Subject: A stitch in time saves nine (or nine hundred) // Taguchi loss to society model

From: Moore, Danny

To: All Staff

Date: 5 September 2022 at 10:08 am

All,

Last week brought a sharp reminder of the old English proverb: “a stitch in time saves nine.”

Sloppy work (being kind) on the physical network setup for a NYC based platform customer lead to an escalating storm which evolved from “how many engineers does it take to configure an internet circuit” to “how many CXOs does it take to manage the fall out.”

We need to be super tuned in to these types of incidents as a firm.

The phenomena where small and easy to avoid issues at the coal face sink whole companies is well documented in business literature, so neither new nor peculiar to Options. Research by Japanese manufacturing systems’ guru and business statistical Genichi Taguchi in the 1970s demonstrated that with complex systems the “stitch in time” proverb grossly understated the ripple out effect from root causes, or root sloppiness. He proposed an exponential “loss to society” model that suggested that the long term cost to a manufacturing firm goes exponential when problems get out into the wild.

The difference: essentially with a stitch in nine, there is only one ripped garment, so the downside is fixed, one pair of trousers in tatters. With manufacturing, say a fault in a car’s brake system where the brakes fail, or an engine that spontaneously bursts Into a fireball, can lead to unbounded downside risk for both the car company, its customers, and society at large. For our clients a jittery internet circuit during an investor pitch can be the economic equivalent of the the fireball, they look sloppy and loose investors. We need to understand that nuance of our sector.
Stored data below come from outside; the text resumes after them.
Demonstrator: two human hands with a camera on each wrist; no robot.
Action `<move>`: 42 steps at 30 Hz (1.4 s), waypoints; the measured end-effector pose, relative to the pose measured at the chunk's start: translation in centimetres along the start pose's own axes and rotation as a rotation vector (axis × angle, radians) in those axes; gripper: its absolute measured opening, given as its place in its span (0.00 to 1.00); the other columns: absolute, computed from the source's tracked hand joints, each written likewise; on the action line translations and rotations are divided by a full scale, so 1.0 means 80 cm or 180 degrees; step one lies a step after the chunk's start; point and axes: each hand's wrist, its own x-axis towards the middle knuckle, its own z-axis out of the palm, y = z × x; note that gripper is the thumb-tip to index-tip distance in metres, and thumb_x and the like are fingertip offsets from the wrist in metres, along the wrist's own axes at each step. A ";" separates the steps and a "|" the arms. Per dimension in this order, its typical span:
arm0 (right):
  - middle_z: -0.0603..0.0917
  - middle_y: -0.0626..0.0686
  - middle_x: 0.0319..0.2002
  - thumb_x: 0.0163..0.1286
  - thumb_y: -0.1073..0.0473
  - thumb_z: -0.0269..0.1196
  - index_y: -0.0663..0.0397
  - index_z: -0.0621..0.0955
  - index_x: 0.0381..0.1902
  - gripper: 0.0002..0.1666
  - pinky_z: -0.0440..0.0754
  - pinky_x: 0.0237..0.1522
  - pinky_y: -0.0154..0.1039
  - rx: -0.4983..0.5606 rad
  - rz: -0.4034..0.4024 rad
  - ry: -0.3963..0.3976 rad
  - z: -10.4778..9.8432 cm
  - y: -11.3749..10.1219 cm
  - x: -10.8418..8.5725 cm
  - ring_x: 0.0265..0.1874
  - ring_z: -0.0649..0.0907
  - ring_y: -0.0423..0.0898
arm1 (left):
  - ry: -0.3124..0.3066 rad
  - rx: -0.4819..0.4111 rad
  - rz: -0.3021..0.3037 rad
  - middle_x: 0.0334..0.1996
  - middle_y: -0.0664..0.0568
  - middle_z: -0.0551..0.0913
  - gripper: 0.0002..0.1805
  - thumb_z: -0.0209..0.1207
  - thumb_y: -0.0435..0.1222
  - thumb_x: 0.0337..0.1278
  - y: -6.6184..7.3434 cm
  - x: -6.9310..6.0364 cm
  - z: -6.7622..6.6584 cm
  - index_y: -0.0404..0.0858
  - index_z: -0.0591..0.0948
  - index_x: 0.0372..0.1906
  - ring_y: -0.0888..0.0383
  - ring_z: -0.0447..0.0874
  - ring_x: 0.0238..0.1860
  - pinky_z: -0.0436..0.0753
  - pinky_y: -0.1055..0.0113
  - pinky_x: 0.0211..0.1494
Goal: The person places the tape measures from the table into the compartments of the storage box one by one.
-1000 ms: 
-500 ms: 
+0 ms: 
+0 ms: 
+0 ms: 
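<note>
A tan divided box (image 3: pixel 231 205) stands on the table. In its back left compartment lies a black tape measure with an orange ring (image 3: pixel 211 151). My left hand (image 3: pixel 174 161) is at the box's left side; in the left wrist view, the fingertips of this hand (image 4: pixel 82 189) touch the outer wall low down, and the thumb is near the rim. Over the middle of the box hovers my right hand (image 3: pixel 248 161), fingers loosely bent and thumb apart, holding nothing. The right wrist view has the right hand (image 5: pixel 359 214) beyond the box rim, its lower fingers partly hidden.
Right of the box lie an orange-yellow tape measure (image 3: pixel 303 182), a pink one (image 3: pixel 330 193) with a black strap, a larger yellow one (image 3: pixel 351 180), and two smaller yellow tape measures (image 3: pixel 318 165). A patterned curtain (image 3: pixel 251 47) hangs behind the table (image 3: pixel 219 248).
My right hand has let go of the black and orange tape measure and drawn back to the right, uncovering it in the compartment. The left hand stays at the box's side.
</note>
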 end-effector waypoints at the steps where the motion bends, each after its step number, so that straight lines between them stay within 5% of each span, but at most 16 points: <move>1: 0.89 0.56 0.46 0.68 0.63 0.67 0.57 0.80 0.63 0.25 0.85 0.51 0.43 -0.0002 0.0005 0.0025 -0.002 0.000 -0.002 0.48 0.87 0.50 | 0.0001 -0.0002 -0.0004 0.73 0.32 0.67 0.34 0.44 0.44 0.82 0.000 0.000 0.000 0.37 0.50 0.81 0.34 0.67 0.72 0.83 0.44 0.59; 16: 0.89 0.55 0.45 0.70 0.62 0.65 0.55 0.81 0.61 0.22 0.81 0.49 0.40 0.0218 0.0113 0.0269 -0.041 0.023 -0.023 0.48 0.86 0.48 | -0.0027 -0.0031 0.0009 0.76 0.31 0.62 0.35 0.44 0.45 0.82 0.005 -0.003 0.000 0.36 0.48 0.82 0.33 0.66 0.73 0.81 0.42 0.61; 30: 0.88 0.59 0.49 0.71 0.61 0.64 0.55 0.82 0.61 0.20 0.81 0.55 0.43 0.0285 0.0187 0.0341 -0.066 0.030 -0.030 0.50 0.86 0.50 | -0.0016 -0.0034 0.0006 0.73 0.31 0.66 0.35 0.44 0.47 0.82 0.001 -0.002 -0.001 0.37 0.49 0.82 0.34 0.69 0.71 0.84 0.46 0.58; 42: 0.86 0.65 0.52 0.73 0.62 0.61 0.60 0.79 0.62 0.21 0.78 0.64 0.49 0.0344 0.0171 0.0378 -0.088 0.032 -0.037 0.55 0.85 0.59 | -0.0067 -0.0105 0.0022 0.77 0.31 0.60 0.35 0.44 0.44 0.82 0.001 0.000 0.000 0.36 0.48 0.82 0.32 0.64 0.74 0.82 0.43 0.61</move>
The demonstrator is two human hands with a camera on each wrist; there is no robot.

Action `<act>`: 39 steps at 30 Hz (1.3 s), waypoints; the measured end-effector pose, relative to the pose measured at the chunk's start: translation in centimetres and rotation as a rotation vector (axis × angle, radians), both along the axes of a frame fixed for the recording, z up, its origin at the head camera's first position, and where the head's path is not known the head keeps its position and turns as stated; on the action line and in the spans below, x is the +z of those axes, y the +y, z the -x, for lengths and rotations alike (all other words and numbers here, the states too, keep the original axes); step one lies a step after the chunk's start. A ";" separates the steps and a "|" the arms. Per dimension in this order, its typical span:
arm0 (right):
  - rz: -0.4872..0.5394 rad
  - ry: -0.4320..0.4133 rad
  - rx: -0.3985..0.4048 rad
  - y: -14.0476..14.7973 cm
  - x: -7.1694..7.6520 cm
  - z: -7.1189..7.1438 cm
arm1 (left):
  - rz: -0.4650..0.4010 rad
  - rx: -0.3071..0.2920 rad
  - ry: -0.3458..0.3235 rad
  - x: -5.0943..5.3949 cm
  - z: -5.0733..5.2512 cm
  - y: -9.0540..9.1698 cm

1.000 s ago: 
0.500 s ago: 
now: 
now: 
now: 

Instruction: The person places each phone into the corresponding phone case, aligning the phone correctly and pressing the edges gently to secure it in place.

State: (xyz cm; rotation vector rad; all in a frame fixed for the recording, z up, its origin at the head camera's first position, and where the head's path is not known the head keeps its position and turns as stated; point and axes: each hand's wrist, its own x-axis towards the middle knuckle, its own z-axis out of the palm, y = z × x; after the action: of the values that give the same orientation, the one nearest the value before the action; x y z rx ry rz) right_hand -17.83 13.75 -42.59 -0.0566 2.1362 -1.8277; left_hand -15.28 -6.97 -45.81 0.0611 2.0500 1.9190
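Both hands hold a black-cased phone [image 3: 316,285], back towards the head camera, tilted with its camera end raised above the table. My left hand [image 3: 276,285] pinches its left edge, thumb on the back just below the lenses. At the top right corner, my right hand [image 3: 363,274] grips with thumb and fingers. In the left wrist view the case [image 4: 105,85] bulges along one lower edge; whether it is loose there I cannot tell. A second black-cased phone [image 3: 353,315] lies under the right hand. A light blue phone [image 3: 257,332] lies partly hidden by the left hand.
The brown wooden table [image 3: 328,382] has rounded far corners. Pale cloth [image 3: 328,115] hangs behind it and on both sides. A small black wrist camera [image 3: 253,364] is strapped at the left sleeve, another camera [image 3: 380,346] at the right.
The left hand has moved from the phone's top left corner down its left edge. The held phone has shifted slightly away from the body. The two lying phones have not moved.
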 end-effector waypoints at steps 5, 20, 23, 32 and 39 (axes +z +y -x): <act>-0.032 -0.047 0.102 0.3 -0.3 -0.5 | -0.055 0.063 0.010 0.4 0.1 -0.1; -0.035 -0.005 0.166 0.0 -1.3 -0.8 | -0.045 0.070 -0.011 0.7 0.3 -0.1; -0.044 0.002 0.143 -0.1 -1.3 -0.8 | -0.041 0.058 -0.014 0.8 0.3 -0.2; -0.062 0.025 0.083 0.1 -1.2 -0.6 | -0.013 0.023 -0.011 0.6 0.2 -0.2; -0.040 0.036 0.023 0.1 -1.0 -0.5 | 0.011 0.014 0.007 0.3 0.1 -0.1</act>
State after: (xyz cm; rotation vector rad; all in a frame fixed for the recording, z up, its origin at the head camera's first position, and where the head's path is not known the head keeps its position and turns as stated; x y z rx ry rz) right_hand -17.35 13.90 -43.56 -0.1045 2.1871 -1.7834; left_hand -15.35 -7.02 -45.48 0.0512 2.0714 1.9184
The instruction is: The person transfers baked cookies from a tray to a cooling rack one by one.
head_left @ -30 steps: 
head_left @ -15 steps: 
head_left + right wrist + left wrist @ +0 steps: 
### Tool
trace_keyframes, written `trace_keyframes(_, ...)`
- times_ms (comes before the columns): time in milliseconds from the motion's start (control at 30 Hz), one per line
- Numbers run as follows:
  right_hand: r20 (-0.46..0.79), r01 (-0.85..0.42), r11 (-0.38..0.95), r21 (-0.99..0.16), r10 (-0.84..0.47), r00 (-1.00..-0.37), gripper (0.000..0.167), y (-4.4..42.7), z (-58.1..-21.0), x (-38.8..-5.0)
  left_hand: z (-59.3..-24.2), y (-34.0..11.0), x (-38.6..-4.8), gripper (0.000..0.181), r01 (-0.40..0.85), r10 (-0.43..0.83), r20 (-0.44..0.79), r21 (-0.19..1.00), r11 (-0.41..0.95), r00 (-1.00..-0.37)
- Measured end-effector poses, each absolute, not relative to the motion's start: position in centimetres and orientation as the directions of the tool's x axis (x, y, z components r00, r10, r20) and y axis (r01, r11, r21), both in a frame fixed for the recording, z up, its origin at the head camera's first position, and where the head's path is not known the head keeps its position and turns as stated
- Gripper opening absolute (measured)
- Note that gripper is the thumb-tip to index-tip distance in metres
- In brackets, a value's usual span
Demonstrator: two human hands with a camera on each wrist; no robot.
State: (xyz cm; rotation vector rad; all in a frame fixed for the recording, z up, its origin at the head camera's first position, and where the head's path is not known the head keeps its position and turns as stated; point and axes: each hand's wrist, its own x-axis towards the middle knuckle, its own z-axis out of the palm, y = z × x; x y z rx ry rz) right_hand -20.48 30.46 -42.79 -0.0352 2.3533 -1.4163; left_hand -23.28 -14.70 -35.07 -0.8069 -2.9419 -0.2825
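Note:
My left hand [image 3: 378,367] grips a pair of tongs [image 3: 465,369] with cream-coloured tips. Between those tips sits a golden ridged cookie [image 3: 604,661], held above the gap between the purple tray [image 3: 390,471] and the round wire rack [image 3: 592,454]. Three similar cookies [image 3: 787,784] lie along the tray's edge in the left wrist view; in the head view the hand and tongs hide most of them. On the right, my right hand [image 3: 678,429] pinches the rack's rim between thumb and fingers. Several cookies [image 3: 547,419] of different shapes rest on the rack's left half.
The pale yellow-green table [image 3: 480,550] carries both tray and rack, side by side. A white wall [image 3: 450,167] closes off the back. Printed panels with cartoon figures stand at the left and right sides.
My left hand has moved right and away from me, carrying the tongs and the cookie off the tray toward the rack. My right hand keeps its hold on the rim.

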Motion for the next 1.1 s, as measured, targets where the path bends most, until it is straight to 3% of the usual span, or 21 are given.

Our own little drama last week illustrates how quickly impact can escalate beyond the proverb’s 9x. Getting it right would have taken and extra hour (?) and more importantly a bit more diligence and attention to detail, caring is generally free. Once the issues ripple out it started to suck in suck in days of support time, management get sucked into escalation meetings, troubleshooting, and eventually we needed to bring in an external contractor in a grand gesture to audit and rebuild the setup.

On the client management side we’re buying everyone in the client office a catered breakfast on Tuesday, and Jake is taking the CEO to dinner later next week. The dinner will cost us more time and expense than it would have taken to get the build right in the first place.

The cost of setting up the client’s internet has likely spiralled well past 100x what it should have been, and made everyone involved properly miserable heading into the holiday weekend. Worse than that we look “dumb” as a firm. We’ve set up what 500? office internet circuits in the last decade. Struggling with something so basic raises an eyebrow around our whole story.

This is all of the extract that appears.